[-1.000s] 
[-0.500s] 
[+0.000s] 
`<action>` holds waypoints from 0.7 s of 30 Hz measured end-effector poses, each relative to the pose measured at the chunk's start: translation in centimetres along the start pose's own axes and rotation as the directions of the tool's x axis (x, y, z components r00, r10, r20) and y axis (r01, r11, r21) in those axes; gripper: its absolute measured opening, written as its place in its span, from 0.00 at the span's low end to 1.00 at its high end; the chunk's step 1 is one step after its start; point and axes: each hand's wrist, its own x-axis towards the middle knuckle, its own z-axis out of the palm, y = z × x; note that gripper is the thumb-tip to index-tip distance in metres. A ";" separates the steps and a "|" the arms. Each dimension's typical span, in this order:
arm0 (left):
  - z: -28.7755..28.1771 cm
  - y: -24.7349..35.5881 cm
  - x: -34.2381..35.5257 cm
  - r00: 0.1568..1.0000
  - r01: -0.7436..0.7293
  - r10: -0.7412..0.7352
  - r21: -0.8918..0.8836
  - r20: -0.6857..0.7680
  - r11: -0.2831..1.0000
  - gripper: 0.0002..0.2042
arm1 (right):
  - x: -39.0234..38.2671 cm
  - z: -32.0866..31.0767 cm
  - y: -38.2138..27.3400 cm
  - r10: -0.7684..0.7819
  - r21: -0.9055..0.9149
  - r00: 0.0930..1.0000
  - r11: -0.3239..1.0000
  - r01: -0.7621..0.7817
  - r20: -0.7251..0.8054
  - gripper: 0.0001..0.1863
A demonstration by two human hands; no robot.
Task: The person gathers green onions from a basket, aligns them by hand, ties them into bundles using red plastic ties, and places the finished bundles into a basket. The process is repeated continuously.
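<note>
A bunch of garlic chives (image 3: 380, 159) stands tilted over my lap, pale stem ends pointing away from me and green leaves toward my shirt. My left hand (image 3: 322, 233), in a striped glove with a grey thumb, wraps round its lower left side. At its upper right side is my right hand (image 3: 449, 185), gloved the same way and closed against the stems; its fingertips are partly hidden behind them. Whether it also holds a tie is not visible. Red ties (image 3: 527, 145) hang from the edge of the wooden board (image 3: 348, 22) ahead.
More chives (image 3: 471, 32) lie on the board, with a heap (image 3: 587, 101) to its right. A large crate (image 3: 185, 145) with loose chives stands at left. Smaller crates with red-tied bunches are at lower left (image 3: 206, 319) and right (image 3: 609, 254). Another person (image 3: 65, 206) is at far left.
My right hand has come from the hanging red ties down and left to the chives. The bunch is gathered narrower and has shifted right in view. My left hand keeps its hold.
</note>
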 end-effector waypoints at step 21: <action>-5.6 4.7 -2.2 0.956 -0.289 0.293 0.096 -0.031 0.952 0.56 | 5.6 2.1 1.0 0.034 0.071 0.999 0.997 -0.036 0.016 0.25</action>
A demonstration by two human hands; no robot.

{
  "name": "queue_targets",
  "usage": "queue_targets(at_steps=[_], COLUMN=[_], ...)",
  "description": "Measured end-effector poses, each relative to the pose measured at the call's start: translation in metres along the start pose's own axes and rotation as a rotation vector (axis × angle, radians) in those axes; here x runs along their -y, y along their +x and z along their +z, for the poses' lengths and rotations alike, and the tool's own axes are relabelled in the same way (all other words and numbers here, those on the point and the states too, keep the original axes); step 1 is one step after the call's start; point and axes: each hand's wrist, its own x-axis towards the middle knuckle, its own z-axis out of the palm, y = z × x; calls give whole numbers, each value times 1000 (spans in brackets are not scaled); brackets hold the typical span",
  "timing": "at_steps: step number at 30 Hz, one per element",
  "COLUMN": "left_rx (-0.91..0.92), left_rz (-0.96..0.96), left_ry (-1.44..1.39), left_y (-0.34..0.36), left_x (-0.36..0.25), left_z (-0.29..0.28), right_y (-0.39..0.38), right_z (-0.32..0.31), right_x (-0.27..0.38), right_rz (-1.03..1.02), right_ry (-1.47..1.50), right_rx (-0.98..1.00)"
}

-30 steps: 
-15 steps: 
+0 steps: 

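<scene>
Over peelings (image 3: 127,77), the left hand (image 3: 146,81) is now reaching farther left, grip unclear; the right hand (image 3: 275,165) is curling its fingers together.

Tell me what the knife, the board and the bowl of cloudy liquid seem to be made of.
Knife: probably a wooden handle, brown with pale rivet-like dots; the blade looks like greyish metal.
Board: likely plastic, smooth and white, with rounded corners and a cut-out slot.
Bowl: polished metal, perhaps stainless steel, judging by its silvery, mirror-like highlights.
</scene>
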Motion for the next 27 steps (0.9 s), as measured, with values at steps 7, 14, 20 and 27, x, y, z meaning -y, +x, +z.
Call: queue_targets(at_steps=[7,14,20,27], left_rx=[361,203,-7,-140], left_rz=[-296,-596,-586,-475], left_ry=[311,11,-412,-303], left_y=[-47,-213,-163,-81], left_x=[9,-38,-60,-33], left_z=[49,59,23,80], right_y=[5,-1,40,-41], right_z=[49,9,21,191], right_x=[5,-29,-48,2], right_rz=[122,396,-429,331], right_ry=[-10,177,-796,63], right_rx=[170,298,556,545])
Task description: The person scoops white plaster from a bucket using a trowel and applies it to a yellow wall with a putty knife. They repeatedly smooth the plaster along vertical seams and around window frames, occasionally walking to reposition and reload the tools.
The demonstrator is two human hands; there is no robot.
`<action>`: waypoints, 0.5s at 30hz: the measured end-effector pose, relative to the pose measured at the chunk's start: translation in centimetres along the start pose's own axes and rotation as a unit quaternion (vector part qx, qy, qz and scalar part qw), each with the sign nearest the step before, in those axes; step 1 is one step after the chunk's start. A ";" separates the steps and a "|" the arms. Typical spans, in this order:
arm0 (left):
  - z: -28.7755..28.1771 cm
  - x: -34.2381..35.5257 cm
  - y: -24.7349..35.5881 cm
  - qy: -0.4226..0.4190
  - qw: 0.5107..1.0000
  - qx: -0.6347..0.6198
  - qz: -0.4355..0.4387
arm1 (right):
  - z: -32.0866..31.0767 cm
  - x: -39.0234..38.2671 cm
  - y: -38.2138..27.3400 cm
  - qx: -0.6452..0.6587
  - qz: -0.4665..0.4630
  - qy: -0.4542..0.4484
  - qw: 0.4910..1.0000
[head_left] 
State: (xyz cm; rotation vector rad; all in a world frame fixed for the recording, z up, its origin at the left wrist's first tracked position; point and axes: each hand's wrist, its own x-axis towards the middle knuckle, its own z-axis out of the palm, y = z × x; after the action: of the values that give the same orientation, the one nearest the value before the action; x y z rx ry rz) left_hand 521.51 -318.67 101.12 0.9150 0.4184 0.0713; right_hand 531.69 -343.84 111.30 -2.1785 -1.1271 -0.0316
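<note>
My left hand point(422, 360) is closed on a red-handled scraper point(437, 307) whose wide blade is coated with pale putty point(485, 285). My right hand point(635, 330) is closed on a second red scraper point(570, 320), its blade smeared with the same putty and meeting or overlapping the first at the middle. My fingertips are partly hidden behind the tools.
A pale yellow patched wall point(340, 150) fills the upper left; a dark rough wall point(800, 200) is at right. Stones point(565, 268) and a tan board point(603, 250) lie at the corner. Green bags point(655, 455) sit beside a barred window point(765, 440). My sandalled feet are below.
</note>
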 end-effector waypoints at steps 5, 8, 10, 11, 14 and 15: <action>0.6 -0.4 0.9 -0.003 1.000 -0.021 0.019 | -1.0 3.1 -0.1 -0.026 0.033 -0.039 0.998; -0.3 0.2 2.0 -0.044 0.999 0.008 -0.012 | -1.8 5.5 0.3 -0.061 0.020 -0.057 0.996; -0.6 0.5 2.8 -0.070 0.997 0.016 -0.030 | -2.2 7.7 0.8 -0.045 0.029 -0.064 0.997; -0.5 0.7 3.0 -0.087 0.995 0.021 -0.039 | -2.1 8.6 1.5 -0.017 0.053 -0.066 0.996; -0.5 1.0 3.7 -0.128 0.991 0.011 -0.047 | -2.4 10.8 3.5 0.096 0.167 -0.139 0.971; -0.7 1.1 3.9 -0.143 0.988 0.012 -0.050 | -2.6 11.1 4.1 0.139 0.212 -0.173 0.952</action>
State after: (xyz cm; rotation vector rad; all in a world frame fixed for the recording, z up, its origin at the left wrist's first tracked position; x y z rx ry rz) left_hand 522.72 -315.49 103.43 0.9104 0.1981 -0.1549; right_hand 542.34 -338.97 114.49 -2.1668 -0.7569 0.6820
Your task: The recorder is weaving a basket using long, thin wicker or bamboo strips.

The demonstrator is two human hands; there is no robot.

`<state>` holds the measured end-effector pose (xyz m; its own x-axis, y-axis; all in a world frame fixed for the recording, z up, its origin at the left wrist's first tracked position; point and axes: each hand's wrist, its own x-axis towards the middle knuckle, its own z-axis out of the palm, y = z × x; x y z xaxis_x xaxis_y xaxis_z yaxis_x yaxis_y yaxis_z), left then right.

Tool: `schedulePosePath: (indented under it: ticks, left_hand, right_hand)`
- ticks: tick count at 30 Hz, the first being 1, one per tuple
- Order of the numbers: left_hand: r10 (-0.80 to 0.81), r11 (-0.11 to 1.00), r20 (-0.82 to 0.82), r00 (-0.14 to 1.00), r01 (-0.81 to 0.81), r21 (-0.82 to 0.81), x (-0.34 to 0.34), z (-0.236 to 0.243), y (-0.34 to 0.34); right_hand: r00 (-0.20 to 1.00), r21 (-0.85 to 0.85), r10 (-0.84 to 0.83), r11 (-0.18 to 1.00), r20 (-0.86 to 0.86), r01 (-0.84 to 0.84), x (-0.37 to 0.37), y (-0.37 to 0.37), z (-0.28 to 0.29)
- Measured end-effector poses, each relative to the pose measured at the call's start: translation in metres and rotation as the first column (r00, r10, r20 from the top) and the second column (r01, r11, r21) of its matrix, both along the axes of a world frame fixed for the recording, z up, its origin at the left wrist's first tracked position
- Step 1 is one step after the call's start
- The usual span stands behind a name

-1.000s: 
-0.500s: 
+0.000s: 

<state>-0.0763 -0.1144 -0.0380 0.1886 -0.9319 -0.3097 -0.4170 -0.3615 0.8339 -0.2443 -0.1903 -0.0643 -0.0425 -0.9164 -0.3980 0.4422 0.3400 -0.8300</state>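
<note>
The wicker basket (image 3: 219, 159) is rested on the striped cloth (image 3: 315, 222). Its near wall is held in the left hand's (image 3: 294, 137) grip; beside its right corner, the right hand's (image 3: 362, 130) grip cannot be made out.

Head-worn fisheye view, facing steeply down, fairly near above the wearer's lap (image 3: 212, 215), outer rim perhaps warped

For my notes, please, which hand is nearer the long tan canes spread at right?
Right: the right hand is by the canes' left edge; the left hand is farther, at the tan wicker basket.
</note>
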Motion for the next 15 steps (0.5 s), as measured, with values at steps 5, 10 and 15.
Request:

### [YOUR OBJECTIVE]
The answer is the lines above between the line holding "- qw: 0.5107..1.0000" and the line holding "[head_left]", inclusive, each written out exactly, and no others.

### [EXERCISE SOLUTION]
  - qw: 0.5107..1.0000
  - qx: -0.6347..0.6198
  - qz: -0.4355..0.4387
arm1 (right):
  - z: -32.0866..31.0767 cm
  - x: -39.0234..38.2671 cm
  - y: -38.2138..27.3400 cm
  - qx: -0.6452..0.6587
  - qz: -0.4665..0.4630
  - qy: -0.4542..0.4484
  - qw: 0.4910..1.0000
[head_left] 

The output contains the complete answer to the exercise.